1

I have a big 2D array (576,000 X 4), and huge database (millions records and 10 columns, its size is in Gigabytes). The array, of course, is much smaller than the number of records in the database.

I need some effective way to compare the 2D array to the database, and delete the equal lines from the 2D array only.

Does anyone have an idea how could i apply it efficiently? The speed is very important to me.


I tried to apply it like that:

$query = mysqli_query($config, "SELECT * FROM sec ") or die(mysql_error());
while ($row = mysqli_fetch_array($query) ) {
    if ( isset($arr[$row['CHROM']][$row['POS']]) ) {
        // delete line from the 2D array
    }
}

But, i don't know how efficient it is, because i tried it just on small database, and it makes me load all the records of the database to the PHP page, and it creates a memory problem.

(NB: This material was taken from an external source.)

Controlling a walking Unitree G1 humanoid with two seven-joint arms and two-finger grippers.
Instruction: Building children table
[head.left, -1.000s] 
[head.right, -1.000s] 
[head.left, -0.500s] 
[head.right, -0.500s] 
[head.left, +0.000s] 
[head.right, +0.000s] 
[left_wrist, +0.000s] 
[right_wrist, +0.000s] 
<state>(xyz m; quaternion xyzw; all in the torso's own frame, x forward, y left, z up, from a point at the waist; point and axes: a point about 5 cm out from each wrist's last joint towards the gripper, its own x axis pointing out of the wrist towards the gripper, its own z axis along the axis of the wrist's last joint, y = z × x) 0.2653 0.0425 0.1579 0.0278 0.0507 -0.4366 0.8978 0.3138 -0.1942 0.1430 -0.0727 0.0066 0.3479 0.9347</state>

Another way that i check is this:

foreach ($arr as $chr=>$v) {
    foreach ($v as $pos=>$val) {
        $query = mysqli_query($config, "SELECT * FROM sec WHERE CHROM='$chr' && POS='$pos' ") or die(mysql_error());
        if (mysqli_num_rows($query) > 0) {
            // delete line from the 2D array
        }
    }
}

But, its not a good solution, because it took too much time.


edit:

my sec table looks like that:

enter image description here

the call to a item from the 2D array looks like that $arr[some_CHAROM][some_POS]

if the some_CHAROM equal to some CHAROM in the database AND some_POS equal to the POS in the same line, we have a match.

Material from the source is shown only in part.